23. Before dealing with this case, a reference in brief to the scheme of the Insurance Act and to the rules framed under s. 10(7) of the Income-tax Act for assessment of insurance companies is necessary. By s. 11 of the Insurance Act, every insurer in India and every foreign insurer in respect of the insurance business transacted by him in India is required to prepare at the expiration of each calendar year with reference to that year (a) a balance sheet, (b) a profit and loss account and (c) a revenue account. Special forms are prescribed and the Schedules to the Act provide by Regulations what should be shown in these accounts. The balance sheet, profit and loss account, revenue account including accounts which the other provisions require the insurer to prepare, must then be audited by an auditor. By s. 13 of the Insurance Act, every insurer, carrying on life insurance business, is required, at intervals of not less than 3 years, to cause an actuarial investigation to be made into the financial condition of the life insurance business carried on by him, including a valuation of its liabilities in respect of that business. An abstract of the report of the actuary must then be prepared according to prescribed regulations. These accounts and the abstract, together with other statements etc. must be submitted to the Controller of Insurance. The Controller may ask for further information and, if he so desires, take evidence and order a re-valuation causing at the same time an investigation to be made. The Insurance Act further requires that every insurer must invest and at all times keep invested, assets equivalent to the liabilities on matured claims or on the policies in the life business maturing for payment. Sections 27 and 27A indicate the kinds of investments in which the insurer must invest or keep invested the assets and the controlled fund.
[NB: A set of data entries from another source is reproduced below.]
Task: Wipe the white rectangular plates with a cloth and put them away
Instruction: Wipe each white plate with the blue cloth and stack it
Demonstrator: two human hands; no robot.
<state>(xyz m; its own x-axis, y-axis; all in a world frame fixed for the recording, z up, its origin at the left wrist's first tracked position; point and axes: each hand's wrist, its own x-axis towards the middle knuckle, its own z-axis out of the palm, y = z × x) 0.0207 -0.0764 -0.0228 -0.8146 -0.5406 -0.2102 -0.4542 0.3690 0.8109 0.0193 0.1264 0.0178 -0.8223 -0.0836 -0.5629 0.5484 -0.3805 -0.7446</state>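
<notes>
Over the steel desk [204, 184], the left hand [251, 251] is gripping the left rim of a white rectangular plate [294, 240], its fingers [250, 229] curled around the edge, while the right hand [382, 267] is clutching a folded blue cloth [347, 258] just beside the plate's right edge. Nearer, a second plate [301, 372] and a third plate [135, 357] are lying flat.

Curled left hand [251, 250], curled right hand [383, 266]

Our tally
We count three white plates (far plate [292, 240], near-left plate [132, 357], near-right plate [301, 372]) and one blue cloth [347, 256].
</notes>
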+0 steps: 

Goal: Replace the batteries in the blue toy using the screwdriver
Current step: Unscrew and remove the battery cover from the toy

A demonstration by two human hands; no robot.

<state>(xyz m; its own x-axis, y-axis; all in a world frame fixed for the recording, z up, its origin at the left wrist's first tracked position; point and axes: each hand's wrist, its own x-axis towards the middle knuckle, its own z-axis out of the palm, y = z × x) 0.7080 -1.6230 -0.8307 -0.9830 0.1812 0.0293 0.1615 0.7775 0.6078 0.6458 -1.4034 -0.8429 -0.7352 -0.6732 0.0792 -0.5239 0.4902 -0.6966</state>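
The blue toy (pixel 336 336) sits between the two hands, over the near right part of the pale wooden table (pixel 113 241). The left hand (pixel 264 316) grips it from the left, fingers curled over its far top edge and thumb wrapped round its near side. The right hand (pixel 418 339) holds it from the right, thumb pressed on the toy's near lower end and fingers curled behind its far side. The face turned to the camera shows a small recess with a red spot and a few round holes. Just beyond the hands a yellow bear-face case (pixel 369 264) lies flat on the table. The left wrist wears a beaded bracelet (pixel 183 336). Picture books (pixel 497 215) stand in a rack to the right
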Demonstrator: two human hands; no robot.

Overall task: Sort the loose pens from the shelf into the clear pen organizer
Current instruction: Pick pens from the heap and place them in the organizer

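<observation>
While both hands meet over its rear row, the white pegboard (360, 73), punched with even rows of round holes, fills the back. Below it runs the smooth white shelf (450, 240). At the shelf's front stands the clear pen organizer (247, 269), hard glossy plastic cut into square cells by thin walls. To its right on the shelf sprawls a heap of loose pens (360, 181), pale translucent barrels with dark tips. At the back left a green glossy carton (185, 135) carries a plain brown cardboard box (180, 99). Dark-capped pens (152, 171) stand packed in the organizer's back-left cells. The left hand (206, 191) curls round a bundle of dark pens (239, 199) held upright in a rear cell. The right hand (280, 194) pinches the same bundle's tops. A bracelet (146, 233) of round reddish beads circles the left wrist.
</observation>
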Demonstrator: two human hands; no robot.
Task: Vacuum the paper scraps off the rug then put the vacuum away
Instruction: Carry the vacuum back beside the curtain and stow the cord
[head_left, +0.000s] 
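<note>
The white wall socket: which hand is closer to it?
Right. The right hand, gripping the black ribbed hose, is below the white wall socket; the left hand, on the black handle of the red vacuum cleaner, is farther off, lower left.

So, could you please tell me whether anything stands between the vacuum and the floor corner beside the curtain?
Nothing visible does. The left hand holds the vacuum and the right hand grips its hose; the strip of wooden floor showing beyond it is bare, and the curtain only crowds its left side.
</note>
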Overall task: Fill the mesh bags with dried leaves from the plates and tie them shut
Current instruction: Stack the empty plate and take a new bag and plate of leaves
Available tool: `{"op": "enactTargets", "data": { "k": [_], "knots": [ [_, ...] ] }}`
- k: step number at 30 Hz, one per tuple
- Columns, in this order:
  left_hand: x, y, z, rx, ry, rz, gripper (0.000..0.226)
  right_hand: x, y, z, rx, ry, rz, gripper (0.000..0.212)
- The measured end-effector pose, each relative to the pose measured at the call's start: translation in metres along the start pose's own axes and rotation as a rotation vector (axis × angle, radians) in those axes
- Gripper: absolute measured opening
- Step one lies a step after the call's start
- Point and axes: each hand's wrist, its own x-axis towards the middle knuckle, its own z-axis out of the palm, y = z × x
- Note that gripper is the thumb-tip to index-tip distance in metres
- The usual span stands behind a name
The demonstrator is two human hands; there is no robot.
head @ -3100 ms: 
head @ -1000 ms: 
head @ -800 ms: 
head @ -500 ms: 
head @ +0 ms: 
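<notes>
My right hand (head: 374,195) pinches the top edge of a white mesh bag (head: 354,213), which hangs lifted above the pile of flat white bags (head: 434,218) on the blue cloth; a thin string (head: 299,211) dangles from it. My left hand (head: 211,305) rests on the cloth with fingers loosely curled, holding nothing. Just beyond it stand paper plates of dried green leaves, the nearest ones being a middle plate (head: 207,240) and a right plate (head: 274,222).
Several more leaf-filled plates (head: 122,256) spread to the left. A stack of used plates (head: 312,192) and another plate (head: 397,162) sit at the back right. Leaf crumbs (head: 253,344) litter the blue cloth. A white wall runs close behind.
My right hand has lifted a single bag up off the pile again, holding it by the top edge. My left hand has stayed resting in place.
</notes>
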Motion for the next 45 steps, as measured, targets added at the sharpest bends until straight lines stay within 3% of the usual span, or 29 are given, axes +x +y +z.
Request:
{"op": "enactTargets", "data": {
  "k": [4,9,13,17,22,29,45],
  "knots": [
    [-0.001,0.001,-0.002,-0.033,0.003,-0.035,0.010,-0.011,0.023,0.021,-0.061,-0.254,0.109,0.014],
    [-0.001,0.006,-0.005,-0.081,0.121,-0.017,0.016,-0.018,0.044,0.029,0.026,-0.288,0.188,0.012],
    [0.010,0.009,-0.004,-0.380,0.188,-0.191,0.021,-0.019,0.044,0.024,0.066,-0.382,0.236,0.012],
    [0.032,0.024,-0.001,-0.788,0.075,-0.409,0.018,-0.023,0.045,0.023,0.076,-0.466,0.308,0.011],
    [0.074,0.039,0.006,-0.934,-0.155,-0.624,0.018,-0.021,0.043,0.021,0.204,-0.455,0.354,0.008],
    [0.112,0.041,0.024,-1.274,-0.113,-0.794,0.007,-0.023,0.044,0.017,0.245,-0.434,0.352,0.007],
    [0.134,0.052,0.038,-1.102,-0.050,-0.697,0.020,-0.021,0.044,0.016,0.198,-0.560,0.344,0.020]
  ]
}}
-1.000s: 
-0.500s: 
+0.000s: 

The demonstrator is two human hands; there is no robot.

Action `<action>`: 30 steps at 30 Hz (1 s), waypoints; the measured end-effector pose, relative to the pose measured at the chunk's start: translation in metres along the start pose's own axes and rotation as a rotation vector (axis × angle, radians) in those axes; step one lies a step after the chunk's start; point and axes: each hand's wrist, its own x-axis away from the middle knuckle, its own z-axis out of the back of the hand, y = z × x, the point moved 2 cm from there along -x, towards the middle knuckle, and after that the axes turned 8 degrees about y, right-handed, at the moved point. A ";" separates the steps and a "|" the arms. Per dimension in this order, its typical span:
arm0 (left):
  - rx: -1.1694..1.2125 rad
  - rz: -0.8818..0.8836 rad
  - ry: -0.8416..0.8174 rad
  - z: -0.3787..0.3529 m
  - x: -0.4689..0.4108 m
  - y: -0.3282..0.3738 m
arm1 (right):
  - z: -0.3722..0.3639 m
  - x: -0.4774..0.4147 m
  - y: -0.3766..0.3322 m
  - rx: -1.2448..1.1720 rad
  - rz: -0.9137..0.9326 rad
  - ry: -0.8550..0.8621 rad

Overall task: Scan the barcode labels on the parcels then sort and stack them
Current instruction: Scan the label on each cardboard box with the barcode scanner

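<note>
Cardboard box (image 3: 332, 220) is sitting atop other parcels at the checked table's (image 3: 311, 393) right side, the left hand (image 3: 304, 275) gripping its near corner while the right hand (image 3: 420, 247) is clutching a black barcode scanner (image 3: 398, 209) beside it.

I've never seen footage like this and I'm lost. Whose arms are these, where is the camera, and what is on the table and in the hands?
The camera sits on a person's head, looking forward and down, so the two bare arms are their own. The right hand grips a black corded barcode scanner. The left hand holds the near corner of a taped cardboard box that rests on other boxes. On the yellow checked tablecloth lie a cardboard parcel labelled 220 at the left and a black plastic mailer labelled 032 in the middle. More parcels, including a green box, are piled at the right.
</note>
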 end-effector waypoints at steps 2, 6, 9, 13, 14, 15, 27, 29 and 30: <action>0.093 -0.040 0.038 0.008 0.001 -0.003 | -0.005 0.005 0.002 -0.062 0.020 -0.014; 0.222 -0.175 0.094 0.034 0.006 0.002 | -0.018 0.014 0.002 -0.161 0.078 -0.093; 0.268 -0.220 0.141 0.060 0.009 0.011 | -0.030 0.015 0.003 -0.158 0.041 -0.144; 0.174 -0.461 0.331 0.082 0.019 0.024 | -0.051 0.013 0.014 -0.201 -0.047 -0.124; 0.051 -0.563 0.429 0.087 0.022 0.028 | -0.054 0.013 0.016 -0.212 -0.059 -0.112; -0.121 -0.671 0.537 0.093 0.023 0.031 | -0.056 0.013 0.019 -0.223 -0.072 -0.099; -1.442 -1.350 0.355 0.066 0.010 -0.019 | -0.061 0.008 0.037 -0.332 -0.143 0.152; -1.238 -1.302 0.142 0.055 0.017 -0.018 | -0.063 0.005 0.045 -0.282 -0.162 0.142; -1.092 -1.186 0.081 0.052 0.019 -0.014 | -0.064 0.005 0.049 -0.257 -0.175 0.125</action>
24. The balance sheet of the life insurance business must always be prepared as a separate document. The regulations enjoin that a statement in Form AA showing the market value and the book value of the assets in India must be appended to the balance-sheet. The accounts must be signed and certified and in particular, a certificate must be appended explaining how the values as shown in the balance sheet of the investment of stocks and shares have been arrived at and how the market value thereof has been ascertained for the purpose of comparison with the values so shown. There has further to be another certificate that the items in respect of reversions and life interests have been valued as on the date of the balance sheet by an actuary and the assets shown under the heading 'investments' have not been valued at amounts exceeding the realisable or market value. This precaution is necessary otherwise there may not be adequate cover for the liabilities. For this purpose, Form AA which has to be annexed to the balance sheet must show a classified summary of the assets on the date of the balance sheet and it must show in particular :

(a) the value for which credit is taken in the balance sheet for each of the above-mentioned classes of assets;

(b) the market value of such of the above-mentioned classes of assets as has been ascertained from published quotations after deduction of accrued interest included in market prices in those cases where accrued interest in included elsewhere in the balance sheet;

(c) how the value of such of the above-mentioned classes of assets as has not been ascertained from published quotations has been arrived at.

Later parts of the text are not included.